Гоголь | страница 5



А. Д. Синявский в книге «В тени Гоголя» (1970–1973) приходит к выводу: «Право же, Гоголь-художник выказывает себя куда более мистиком, нежели его христианское морализаторство… Кажется, в своих поэтических созданиях Гоголь даже более религиозен, чем в своем обескровленном и расчисленном христианстве». Он утверждал: «Красота в умозрениях Гоголя обладает тайной воздействия, превышающего установления общества и государственной власти. Не так ее созерцание, как сила красоты, ее активная миссия в мире занимали воображение Гоголя. В его глазах она всегла панночка, обращающая тело и разум наш в орудие собственной воли».

А. Д. Синявский настаивал: «Гоголь не был Дон-Кихотом. Он был Дон-Кихотом, смешавшим дон-кихотские выходки с ухватками Санчо Пансы, и досаждал своим здравомыслием хуже сумасшедшего».

В. Я. Брюсов подчеркивал: «Стремление к крайностям, к преувеличениям, к гиперболам сказалось не только в творчестве Гоголя, не только в его произведениях: тем же стремлением была проникнута вся его жизнь. Все совершающееся вокруг он воспринимал в преувеличенном виде, призраки своего пламенного воображения легко принимал за действительность и всю свою жизнь прожил в мире сменяющихся иллюзий. Гоголь не только „все явления и предметы рассматривал в их пределе“, но и все чувства переживал также „в их пределе“».

Д. С. Мережковский полагал, что основная мысль гоголевского творчества — «как черта выставить дураком». При этом «в „Ревизоре“ и „Мертвых душах“ картины русского провинциального города 20-х годов имеют, кроме явного, некоторый тайный смысл, вечный и всемирный, но „прообразующий“, или, как мы теперь сказали бы, символический, ибо символ и значит „прообразование“: среди „безделья“, пустоты, пошлости мира человеческого не человек, а сам черт, „отец лжи“, в образе Хлестакова или Чичикова, плетет свою вечную, всемирную „сплетню“».
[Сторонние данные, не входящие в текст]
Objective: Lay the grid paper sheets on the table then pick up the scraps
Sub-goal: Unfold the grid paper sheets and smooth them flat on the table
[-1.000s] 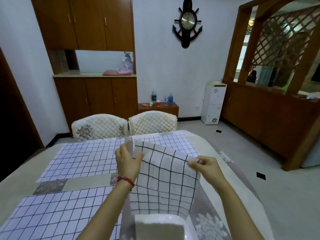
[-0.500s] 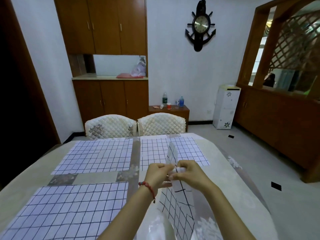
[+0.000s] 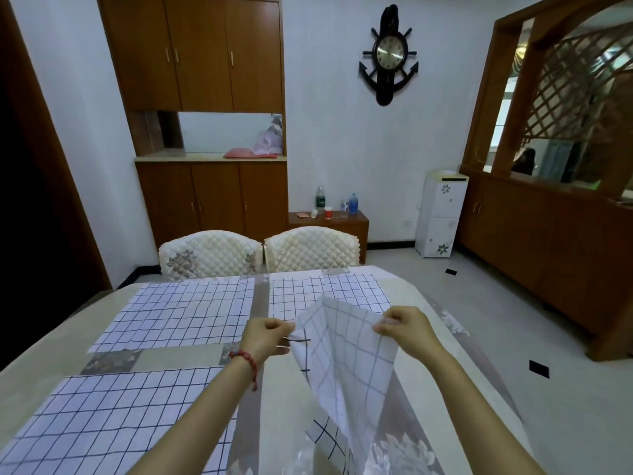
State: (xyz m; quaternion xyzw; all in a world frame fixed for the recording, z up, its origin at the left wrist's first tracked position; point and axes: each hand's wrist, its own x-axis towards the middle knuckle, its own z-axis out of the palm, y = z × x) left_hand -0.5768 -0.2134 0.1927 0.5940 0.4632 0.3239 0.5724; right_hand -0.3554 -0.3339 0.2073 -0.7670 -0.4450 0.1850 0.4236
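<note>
Holding the grid sheet (image 3: 346,358) above the counter (image 3: 479,365) with left hand (image 3: 265,339) and right hand (image 3: 407,332) fingers pinched on its top corners, spread it taut and lower it squarely into the bare near-right space.

A red beaded bracelet (image 3: 247,358) is worn on the left wrist; both forearms are bare, without sleeves.
</note>
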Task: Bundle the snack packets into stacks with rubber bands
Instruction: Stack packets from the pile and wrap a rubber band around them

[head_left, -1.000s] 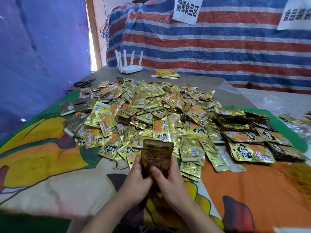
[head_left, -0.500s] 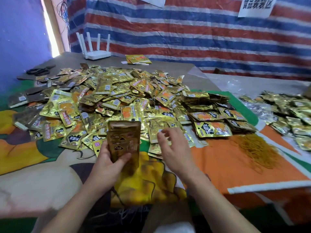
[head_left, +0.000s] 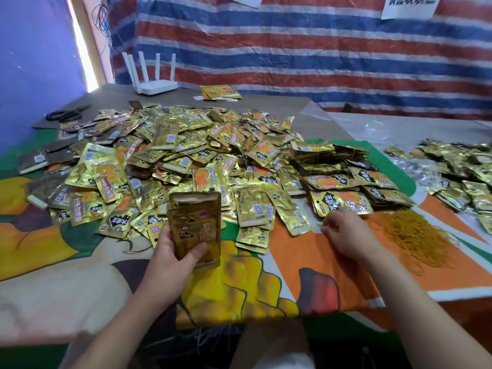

Как отмечал Д. С. Мережковский в своем исследовании «Гоголь и черт» (1906), «из… первозданной стихии народной вышел смех Гоголя. „Причина той веселости, которую заметили в первых сочинениях моих, заключалась в некоторой душевной потребности. На меня находили припадки тоски, мне самому необъяснимой… Чтобы развлекать себя самого, я придумывал себе все смешное, что только мог выдумать. Выдумывал целиком смешные лица и характеры, поставляя их мысленно в самые смешные похождения, вовсе не заботясь о том, зачем это, для чего и кому от этого выйдет какая польза. Молодость подталкивала“. Впоследствии, окончательно „удалившись от первозданных элементов своих“, он сделал этот смех „смехом сквозь слезы“ жестоким орудием жестокого знания, чем-то вроде анатомического ножа, который режет жизнь, как труп. Но первоначально это был именно только смех для смеха, переливающийся через край избыток жизни, молодости, веселья. Он опьянялся смехом, как вином; грелся в нем от петербургского холода, как в луче родного малороссийского или римского солнца. Во всяком случае, Гоголь — молодой казак, пляшущий в одной рубашке трепака, — столь же реален, столь же значителен, как и Гоголь — угрюмый монах, пророчествующий о „бестелесных видениях“, о загробных „страшилищах“.